To make it crystal clear, I don't think he fell for Marwitz because of that, that he just went and looked for a page his brother was showing favour to, just that 19 years old Heinrich went "wow, that guy is hot! I'm in love!" and then "so what if Big Bro also fancies him? Look out, Fritz, I'm a grown up now! I'm feeling pretty invincible right now! En garde!"
We've been wondering whether Heinrich or Fritz showed interest in Marwitz first, but if my order of events is right, it would additionally account for Fritz going from being pretty well disposed towards younger brother in 1745 to extraordinarily bitchy in those letters in February/March 1746. And of course Heinrich's timing couldn't have been worse, since Fritz has just had the experience of favoured batman Trenck not just possibly spying for the Austrians but carrying on with sister Amalie behind Fritz' back. So events spiral out of control and Heinrich ends up with the first incident in the list of "how I hate you, let me count the ways" in his life.

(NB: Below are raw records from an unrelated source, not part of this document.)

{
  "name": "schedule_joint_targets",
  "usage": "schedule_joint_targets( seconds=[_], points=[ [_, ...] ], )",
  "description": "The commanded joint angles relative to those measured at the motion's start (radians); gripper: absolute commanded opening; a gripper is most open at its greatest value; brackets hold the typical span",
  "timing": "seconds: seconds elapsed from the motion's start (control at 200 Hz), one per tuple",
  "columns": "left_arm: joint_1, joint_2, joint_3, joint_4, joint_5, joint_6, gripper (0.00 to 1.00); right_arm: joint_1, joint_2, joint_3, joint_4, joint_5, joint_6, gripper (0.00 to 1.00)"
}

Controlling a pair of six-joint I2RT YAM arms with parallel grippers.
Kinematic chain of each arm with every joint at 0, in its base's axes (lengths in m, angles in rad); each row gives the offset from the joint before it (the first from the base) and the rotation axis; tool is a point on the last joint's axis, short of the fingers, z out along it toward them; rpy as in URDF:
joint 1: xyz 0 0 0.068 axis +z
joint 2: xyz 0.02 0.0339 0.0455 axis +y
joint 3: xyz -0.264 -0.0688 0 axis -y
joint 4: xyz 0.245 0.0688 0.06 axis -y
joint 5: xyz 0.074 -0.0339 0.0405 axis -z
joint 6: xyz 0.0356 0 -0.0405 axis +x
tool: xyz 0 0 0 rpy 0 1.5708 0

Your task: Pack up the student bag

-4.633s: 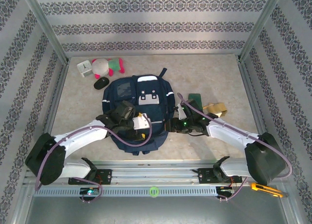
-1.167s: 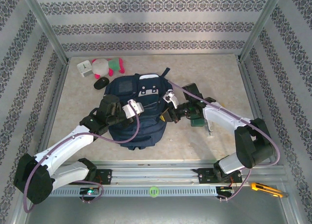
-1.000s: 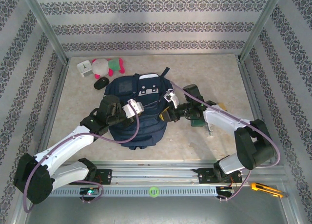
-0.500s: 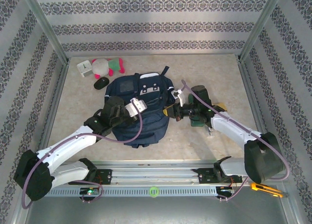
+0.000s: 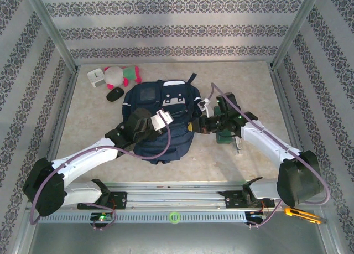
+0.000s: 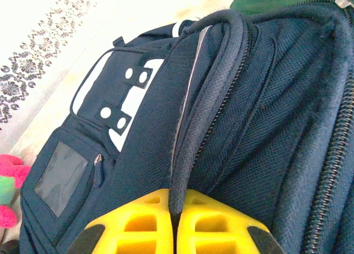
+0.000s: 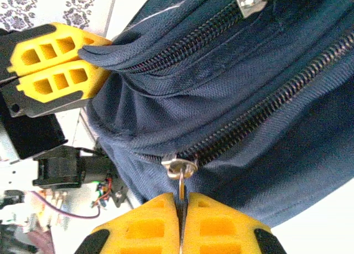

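Observation:
The student bag [image 5: 145,99], navy with grey-white patches, lies in the middle of the table. My left gripper [image 5: 165,119] sits over the bag's middle. In the left wrist view its yellow fingers [image 6: 138,221] are shut on a raised piped fold of the student bag [image 6: 265,99]. My right gripper [image 5: 194,125] is at the bag's right side. In the right wrist view it [image 7: 182,201] is shut on a metal zip pull [image 7: 181,170] at the end of a closed zip. The left gripper's fingers [image 7: 55,63] also show there, pinching the fabric.
A pink, green and white plush toy [image 5: 123,74], a white cube [image 5: 95,77] and a black mouse [image 5: 114,94] lie at the back left. A green flat item [image 5: 224,135] lies under the right arm. An orange knife [image 5: 298,212] rests off the table's near right.
The right gripper has shut on the zip pull. The bag and both grippers have shifted to the right and a little towards the back.

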State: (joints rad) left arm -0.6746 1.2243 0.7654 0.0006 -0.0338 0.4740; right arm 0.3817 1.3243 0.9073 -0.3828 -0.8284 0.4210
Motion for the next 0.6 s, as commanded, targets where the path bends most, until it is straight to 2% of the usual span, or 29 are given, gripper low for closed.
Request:
schedule_joint_targets(
  seconds=[0.0, 0.285, 0.46, 0.595],
  points=[
    [0.024, 0.006, 0.024, 0.0, -0.186, -0.001, 0.0, 0.007, -0.008, 0.065, -0.152, -0.097, 0.024, 0.0],
    [-0.021, 0.054, 0.065, 0.041, -0.14, -0.112, 0.0, 0.171, 0.034, 0.085, -0.046, -0.024, 0.166, 0.0],
    [-0.036, 0.065, 0.071, 0.085, -0.126, -0.171, 0.0, 0.196, 0.054, 0.077, -0.006, 0.078, 0.215, 0.0],
    [-0.035, 0.061, 0.08, 0.092, -0.129, -0.245, 0.0, 0.255, 0.04, 0.068, 0.045, 0.163, 0.266, 0.0]
  ],
)
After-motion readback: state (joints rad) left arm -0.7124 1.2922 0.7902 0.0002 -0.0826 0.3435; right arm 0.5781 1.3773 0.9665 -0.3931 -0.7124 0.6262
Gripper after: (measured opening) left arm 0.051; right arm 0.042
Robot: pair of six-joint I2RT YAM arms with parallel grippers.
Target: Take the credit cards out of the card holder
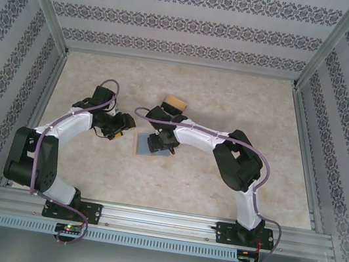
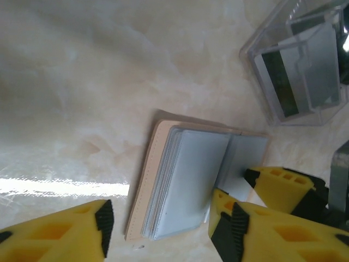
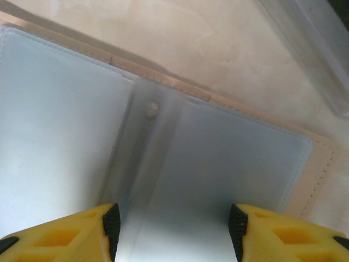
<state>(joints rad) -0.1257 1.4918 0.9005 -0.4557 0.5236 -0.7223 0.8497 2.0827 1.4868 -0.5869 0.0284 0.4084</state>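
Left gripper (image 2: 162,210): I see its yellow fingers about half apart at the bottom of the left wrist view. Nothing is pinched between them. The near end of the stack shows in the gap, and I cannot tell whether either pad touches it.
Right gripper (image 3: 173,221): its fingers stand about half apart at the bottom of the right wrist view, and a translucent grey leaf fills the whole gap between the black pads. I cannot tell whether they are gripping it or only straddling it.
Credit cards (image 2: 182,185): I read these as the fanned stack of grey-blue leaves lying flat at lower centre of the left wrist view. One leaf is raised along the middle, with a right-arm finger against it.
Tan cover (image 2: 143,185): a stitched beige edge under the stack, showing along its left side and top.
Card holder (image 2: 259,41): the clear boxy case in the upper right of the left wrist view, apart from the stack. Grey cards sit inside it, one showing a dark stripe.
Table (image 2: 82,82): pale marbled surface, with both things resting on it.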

I'm sure the banter gets them both turned on like whoa.
Definitely. Doesn't Voltaire even in the anti Fritz satiric pamphlet/memoirs state Fritz was witty? My current headcanon for Voltaire's feelings re: Fritz is that at first when Crown Prince Fritz writes, it's a mixture of calculation (this is a future King we're talking about, and a state pension is always really useful to have, especially if in your own country you could land in prison very easily), idealism (this is a future King we're talking about, and Voltaire now imagines he could change the world, or a part of it, for the better in ways other than through writings; cue him reading up Plato again), head turned by flattery (fan letters by now are nothing new, but coming from royalty they are) and some human interest (hang on, I've heard those stories about his ghastly father, I know all about ghastly fathers, and here's this young man writing in quite impressive French, having evidently succeeded in making something of himself despite the ogre on the throne - I see something of myself here!). The interest intensifies through the correspondance, but he's not actually in love in the Crown Prince years, flirtatious phrases like "I dream of my prince like I would of a mistress" when he hears FW is on his death bed not withstanding. No, he falls for King Fritz when he meets him, actually not so much because of the change in station but because King Fritz suddenly displays way more snark than Crown Prince Fritz did, turns out to be wily on a level Voltaire clearly hadn't anticipated and thus is a constant challenge of wits, and also, there's suddenly competition by none other than Émilie's recurring rebound Maupertuis. And that's when the French Homer truly falls in love.